09 de julho de 2026
Regional

Migração dos pomares é um movimento previsto pelo setor

Rita de Cássia Cornélio
| Tempo de leitura: 3 min

A citricultura é muito dinâmica é muito importante para o Estado, avalia o agrônomo Marcelo Lima. “Existem muitos grupos relacionados à citricultura. Estamos constantemente discutindo os problemas do setor. Há pesquisadores de renome internacional que estão sondando a região de Bauru.”

O agrônomo acha que a região de Lins está ganhando investimentos na citricultura. “Lins está expandindo os pomares. O pessoal está fugindo da região norte do Estado, por causa das doenças sérias que atinge as plantações de laranja. Num prazo de três anos, apareceram três ou quatro tipos de doenças. Algumas não se sabe se é vírus ou bactéria porque a pesquisa é muito lenta.”

De acordo com ele, os citricultores de Barretos, Bebedouro, Olímpia, Monte Azul e Araraquara estão investindo na região de Mogi Mirim e Mogi Iguaçu. Na região de Bauru há muitos investidores procurando terras para comprar e arrendar.

Lima ressalta que técnicos do Grupo Votorantin estão em Bauru fazendo contatos para arrendamento de terras. “Nos próximos dez anos, com certeza, o mercado vai expandir. Os problemas com tempestade e tufão ocorridos na Flórida beneficiaram a cultura de laranja em nosso País”, avalia.

Na opinião do agrônomo Roberto Salva, doenças como o CVC e morte súbita obrigaram os grandes produtores a procurar novas regiões. “Essas doenças matam a planta. As condições climáticas do atual pólo citrícola favorecem o aparecimento delas”, alerta.

As plantações da região central e sul do Estado estão sujeitas a outros tipos de doenças. “Doenças menos graves, como a pinta preta. Doenças curáveis e que com controle e manejo adequados resolvem.”

De acordo com ele, na região de Bauru, Botucatu e Avaré há extensas áreas de empresas de grande porte com pomares em desenvolvimento ou em fase de implantação. “Os produtores que estão se deslocando para essa região são mais conscientes. Adquirem grandes propriedades e investem em tecnologia e produtividade para conseguir qualidade de fruto.”

A Fazenda Shangrilá (rodovia Bauru-Marília) tem 120 mil pés de laranja, sendo que 50% deles ainda não estão produzindo - são plantas jovens. A produção anual deste ano deve chegar a 40 mil caixas. O engenheiro agrônomo responsável pelo cultivo da laranja na propriedade, Marcelo Lima, é enfático em dizer que na região de Bauru é possível produzir frutos bons para mesa e para a indústria.

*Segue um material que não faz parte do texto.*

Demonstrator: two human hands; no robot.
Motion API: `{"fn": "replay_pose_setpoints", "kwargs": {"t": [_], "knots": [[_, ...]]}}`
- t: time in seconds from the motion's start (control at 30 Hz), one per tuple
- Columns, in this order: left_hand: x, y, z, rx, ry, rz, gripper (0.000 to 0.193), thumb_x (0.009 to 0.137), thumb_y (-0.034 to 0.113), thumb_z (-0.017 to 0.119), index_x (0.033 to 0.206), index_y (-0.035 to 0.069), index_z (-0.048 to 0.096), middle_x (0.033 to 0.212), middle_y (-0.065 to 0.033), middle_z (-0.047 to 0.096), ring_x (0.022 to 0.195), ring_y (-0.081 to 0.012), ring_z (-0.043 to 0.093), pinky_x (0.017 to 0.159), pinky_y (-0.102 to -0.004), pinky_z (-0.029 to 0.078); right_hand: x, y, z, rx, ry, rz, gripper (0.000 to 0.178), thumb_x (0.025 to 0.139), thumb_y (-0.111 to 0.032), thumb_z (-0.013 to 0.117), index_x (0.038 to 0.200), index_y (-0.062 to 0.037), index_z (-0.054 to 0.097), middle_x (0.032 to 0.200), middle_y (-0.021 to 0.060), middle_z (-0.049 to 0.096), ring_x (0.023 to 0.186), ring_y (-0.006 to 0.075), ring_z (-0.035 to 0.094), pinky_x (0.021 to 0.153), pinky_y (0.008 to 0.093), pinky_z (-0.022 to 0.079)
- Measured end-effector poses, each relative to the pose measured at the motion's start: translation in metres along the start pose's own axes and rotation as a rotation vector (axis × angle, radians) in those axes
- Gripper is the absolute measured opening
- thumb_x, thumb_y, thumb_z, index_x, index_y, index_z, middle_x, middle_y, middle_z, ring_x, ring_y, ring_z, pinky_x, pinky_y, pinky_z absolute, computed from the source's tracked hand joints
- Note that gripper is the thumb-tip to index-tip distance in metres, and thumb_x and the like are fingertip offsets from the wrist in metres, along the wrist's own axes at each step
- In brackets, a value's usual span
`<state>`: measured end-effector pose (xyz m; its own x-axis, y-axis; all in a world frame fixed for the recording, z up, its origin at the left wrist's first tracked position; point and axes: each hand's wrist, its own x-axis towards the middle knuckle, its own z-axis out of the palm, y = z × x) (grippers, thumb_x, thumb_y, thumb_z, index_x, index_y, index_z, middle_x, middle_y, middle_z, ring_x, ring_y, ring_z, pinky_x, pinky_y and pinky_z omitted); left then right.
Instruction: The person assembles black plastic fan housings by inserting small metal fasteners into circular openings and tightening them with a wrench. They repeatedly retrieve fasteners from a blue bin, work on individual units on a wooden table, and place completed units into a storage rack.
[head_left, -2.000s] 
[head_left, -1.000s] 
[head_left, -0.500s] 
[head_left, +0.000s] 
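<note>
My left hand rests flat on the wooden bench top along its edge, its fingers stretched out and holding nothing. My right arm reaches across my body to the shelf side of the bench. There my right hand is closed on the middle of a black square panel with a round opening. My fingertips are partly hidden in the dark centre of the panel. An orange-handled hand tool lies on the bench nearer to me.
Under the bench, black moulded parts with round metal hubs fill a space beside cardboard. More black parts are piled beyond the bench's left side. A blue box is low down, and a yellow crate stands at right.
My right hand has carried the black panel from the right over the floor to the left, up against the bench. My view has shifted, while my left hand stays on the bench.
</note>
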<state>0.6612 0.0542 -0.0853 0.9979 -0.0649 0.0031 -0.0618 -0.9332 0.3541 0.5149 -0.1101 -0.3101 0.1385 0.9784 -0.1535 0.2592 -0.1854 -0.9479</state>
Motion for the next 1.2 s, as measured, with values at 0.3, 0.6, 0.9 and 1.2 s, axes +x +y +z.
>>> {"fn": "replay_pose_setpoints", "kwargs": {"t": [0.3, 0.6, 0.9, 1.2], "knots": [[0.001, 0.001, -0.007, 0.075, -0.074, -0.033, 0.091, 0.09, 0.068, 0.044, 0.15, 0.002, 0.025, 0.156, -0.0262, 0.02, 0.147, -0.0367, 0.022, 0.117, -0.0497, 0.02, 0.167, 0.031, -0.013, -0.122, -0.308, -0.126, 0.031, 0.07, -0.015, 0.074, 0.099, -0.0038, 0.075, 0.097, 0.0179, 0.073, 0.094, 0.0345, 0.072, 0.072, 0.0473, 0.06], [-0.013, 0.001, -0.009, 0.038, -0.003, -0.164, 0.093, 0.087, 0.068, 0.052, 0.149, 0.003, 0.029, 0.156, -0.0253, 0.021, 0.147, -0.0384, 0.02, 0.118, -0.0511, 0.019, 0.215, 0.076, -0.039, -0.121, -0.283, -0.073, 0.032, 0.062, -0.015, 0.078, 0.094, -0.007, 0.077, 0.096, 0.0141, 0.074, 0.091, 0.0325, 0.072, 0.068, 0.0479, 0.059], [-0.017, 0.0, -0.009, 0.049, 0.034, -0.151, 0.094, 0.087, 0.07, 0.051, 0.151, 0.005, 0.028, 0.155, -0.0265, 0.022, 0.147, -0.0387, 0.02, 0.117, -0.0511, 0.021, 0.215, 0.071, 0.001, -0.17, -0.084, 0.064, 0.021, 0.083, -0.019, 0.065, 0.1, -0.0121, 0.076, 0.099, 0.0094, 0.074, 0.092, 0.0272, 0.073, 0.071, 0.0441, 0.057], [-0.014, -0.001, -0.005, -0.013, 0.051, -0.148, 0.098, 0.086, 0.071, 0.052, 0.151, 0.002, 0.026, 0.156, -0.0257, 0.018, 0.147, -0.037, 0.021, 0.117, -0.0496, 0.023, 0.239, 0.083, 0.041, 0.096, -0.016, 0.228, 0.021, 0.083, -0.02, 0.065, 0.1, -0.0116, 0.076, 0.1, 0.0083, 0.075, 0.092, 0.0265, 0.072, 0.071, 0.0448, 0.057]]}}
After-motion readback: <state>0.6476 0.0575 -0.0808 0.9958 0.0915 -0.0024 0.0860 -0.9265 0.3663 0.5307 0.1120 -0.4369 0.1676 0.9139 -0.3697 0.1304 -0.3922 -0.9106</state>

Segundo ele, a laranja produzida na região é de boa qualidade. “A laranja de mesa tem que ter boa aparência e exige mais tratos culturais, porque o consumidor come com os olhos. Essa fruta tem que ter um padrão médio, totalmente amarelinha e sem defeito algum na casca. Enquanto na fruta destinada para a indústria o que importa é o teor de açúcar. A fruta colhida aqui tem teor de açúcar muito bom.”

Ele acha que a região é uma área propícia para este tipo de cultura. “As doenças que atacam as plantas nessa região são doenças de raízes, comuns para o citricultor, fácil de controlar. Doenças mais sérias não temos.”

O segredo para a produção de frutos bons começa com as mudas, ensina o agrônomo. “Atualmente, as mudas são produzidas em viveiros telados, protegidas de qualquer bactéria ou vírus.”

A planta começa a produzir a partir do terceiro ano. “No começo, produz menos de meia caixa. A partir do segundo ano, passa para uma caixa por planta, em média. A média do Estado é duas caixas por planta. Nos pomares bem tratados, como o nosso e de outras empresas grandes, a média é de quatro caixas por planta.”

O melhor mercado para a fruta de mesa, segundo o agrônomo é São Paulo. “Temos a possibilidade de exportar. Ainda não estamos exportando. As frutas para a indústria estamos enviando para a cidade de Mirassol.”

Se o produtor conseguisse uma área para produzir laranjas que tivesse o inimigo natural das pragas que atacam a fruta, o preço final sofreria uma queda, pondera Lima. “Devido à degradação, desmatamento e queimadas não temos mais os controles de pragas naturais e por isso temos que fazer várias pulverizações que encarecem a produção.”